Une longue période d'incubation et de réflexion m'a permis d'entrevoir le peuple sud-américain comme des combattants, et non comme des survivants. Malgré un taux de mortalité qui rappelle le génocide des Amérindiens, les naissances sont toujours aussi nombreuses. Et la littérature, l'art, la musique traversent désormais les continents comme un vent de fraîcheur. Pour certains, c'est un lieu de prédilection pour les vacances: la vie y est paradisiaque. Alors qu'est-ce que j'ai mal perçu dans mes lectures? Au-delà de la blessure sociale, la vie foisonne: elle déborde des frontières. C'est que je me suis trompée. Si le corps chez GGM se transmu et se propose comme une vision du monde c'est qu'il s'inscrit dans le mouvement réaliste... Il est le réel pour l'auteur. Et encore, ses proportions sont souvent démesurées et il se meut dans un cadre souvent empreint d'histoires ou de situations rocambolesque. Plusieurs critiques attribuent GGM à la vague du réalisme magique. Ce mouvement est, à mon avis, très illusoire: il ne représente pas l'ensemble de l'oeuvre de GGM, de ses prédécesseurs ou de ses successeurs. Plus que de la magie, qui relève du merveilleux et du fantastique, je dirais qu'il s'agit plutôt de réalisme grotesque. Me voilà toute bouleversée. Tous ces personnages sont intensément grotesques. Et j'adore!

C'est là que je me tourne vers ce cher Bakhtine. Je me rappelais avoir acheté deux ans auparavent L'oeuvre de François Rabelais et la culture populaire au Moyen-âge et sous la Renaissance.

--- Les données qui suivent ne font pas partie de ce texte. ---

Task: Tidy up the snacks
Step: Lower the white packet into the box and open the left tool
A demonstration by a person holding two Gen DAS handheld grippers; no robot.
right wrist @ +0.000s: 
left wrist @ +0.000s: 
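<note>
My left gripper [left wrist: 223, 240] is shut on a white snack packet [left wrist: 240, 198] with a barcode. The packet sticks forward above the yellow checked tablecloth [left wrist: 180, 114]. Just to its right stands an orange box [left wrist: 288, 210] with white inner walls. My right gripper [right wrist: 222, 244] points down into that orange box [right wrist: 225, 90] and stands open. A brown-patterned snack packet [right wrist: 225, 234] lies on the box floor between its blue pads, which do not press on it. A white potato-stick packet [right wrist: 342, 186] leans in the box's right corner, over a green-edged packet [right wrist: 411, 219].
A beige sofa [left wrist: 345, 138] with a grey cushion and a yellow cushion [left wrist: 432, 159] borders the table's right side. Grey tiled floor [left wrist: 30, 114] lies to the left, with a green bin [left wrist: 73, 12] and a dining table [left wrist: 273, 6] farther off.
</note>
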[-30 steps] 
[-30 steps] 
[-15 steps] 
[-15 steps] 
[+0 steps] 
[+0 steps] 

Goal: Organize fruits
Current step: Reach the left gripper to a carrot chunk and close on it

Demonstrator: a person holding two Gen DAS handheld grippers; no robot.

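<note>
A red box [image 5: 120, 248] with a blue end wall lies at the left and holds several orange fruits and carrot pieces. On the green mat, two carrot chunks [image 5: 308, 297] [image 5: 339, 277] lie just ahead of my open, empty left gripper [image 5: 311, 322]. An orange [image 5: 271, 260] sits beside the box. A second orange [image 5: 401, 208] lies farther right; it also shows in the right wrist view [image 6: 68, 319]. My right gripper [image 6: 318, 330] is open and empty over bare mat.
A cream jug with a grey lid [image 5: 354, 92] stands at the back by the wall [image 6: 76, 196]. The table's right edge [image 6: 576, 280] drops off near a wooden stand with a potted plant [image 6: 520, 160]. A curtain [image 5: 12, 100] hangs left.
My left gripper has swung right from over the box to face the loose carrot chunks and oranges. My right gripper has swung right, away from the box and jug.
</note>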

Tout-à-fait magnifique. Ce livre est désormais ma bible. Entrevoir le monde avec les yeux de Rabelais. La vie est un carnaval. Le corps est carnavalisé. Et c'est nécessaire à notre santé mentale. La reconstruction identitaire d'un corps social meurtrie se fait dans la carnavalisation: là, il revendique ses désirs et s'affirme. C'est, pour reprendre les mots de Bakhtine, sa seconde vie. Peut-être utopique et éphémère, mais surtout un substitut au désillusionnement. C'est donc mon nouveau postulat: au travers la carnavalisation, les personnages de GGM ainsi que la société dans laquelle ils s'inscrivent trouvent «son salut» dans la carnavalisation.

lundi, février 02, 2009

Ces derniers jours

La garderie est fermée pour une semaine entière. On dirait un retour en arrière: maman à temps plein et étude à temps très partiel. J'ai une multitude de nouveaux projets commencés ou non qui demande tout autant d'énergie et de concentration et, tout ça, hiberne. À ma plus grande tristesse. Et je sens la culpabilité qui monte, je dois rectifier mon tire: mon fils est mon plus grand bonheur et chaque minute passée avec lui me fait aimer la vie davantage. Il m'émeut constamment, lorsqu'il pointe de ses petits doigts d'énormes camions et s'exclame:GROOOS! Ou quand il ouvre la porte de sa chambre en criant COUCOU! Et son rire, calme mon stress le plus incontrôlable.

Alors ce que m'apporte la garderie: la possibilité de refaire le plein d'énergie pour ensuite toute la dépenser en courant dans le corridor; le temps de tout remettre en ordre pour créer un plus beau désordre et surtout un peu d'égoïsme pour me lancer dans mes propres créations. Je m'ennuie de la routine, il s'en ennui aussi. Dans deux jours, tout rentrera dans l'ordre. Et nous aurons toujours plus de plaisir.